View larger version (37K): [in this window] [in a new window]   Figure 2. Time course of the expression of IL-6 mRNA induced by Ang II. VSMC were grown confluent and growth-arrested in DMEM with 0.1% BSA for 2 days. VSMC were stimulated with Ang II (10-6 mol/L) for the indicated periods. A, Twenty micrograms of total RNA per lane was electrophoresed and transferred to a nylon membrane. The blot was sequentially hybridized with cDNA probes for IL-6 and 18S rRNA. B, The radioactivities of the bands were measured by an imaging analyzer. The radioactivity of IL-6 mRNA was standardized by that of 18S rRNA mRNA. The ratio in the control was designated as 1. Results are expressed as mean±SE (n=4).

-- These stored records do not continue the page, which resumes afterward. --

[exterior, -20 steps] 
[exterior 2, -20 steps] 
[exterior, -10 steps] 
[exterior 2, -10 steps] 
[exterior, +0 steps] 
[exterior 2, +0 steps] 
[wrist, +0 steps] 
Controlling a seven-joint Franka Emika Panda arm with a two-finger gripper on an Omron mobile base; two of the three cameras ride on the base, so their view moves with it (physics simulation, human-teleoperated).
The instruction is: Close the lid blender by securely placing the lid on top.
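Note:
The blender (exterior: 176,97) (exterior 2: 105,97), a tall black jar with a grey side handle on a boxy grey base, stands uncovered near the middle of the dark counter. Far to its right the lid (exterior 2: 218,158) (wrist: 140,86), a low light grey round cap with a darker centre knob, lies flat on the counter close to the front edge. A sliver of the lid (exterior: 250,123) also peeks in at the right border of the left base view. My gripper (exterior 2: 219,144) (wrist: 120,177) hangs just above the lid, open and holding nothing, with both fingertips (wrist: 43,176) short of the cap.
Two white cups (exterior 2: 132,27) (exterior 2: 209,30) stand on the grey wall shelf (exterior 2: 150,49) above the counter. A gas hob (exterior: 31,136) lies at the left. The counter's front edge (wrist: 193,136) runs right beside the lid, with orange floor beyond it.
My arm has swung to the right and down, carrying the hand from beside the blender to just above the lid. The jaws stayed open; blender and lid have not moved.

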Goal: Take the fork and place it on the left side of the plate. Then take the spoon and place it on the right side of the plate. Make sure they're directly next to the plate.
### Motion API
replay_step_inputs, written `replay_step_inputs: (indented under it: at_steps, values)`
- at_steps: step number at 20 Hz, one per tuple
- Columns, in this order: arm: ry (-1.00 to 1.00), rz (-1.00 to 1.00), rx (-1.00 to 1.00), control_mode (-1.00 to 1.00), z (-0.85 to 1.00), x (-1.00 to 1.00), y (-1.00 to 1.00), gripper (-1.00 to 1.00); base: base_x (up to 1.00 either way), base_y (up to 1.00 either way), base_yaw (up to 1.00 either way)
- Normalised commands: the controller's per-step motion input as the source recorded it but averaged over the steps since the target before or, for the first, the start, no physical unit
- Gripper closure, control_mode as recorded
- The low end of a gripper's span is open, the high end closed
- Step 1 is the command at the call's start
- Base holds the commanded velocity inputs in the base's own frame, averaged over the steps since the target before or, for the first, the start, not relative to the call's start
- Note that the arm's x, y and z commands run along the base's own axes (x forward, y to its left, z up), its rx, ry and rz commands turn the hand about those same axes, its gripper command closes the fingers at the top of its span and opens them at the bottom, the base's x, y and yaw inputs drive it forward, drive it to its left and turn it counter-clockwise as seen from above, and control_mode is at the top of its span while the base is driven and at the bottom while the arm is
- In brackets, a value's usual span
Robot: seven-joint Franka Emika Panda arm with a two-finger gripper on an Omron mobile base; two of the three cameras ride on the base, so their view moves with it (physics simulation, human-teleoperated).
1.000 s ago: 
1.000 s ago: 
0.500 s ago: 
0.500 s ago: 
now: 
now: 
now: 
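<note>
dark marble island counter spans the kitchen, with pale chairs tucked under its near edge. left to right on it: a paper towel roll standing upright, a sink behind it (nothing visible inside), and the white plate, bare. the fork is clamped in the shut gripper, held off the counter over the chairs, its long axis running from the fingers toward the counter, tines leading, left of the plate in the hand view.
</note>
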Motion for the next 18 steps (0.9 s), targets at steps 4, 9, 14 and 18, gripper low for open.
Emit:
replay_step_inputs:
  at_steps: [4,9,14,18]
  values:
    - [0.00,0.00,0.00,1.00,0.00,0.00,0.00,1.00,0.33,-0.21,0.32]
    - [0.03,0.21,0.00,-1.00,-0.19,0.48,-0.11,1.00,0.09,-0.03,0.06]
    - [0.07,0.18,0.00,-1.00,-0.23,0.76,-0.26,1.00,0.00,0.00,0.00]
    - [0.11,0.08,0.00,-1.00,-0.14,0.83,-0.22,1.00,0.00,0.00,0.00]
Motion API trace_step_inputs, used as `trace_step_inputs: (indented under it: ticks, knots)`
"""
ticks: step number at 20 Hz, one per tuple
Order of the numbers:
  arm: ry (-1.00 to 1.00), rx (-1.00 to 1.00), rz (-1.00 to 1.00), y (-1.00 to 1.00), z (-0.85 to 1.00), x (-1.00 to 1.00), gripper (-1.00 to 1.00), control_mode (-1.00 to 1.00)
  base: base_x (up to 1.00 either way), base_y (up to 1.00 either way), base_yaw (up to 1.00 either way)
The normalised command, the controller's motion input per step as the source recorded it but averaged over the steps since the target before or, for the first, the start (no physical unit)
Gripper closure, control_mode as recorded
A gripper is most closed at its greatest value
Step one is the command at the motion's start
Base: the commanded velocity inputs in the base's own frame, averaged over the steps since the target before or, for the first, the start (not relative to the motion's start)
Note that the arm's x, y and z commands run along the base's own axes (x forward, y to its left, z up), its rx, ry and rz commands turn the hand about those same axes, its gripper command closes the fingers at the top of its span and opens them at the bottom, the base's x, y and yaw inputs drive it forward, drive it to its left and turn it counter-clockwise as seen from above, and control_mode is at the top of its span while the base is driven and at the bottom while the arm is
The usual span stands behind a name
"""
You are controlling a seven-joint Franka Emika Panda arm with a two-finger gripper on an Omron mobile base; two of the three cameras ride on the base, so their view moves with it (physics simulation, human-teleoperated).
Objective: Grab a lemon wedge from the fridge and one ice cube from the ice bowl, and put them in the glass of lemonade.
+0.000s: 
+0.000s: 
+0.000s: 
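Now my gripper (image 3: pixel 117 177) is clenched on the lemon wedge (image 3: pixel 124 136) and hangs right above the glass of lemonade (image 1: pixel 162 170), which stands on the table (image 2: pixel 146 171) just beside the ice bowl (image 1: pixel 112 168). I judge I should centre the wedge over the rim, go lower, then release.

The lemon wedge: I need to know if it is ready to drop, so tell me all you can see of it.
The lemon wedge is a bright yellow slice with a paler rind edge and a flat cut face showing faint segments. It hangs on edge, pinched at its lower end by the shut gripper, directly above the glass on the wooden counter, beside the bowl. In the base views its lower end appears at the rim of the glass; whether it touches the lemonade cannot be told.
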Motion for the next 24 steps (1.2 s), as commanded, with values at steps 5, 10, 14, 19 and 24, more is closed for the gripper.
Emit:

VSMC were incubated with various concentrations of Ang II for 30 minutes. The expression of IL-6 mRNA by Ang II was increased dose dependently (Figure 3). We also examined the Ang II receptor responsible for IL-6 mRNA expression by using an isoform-specific antagonist. CV11974 completely abolished the IL-6 mRNA induction by Ang II; however, PD 123319 showed no effect (Figure 3). This result suggests that Ang II induces IL-6 mRNA expression through the AT₁R and is consistent with the results of IL-6 protein production.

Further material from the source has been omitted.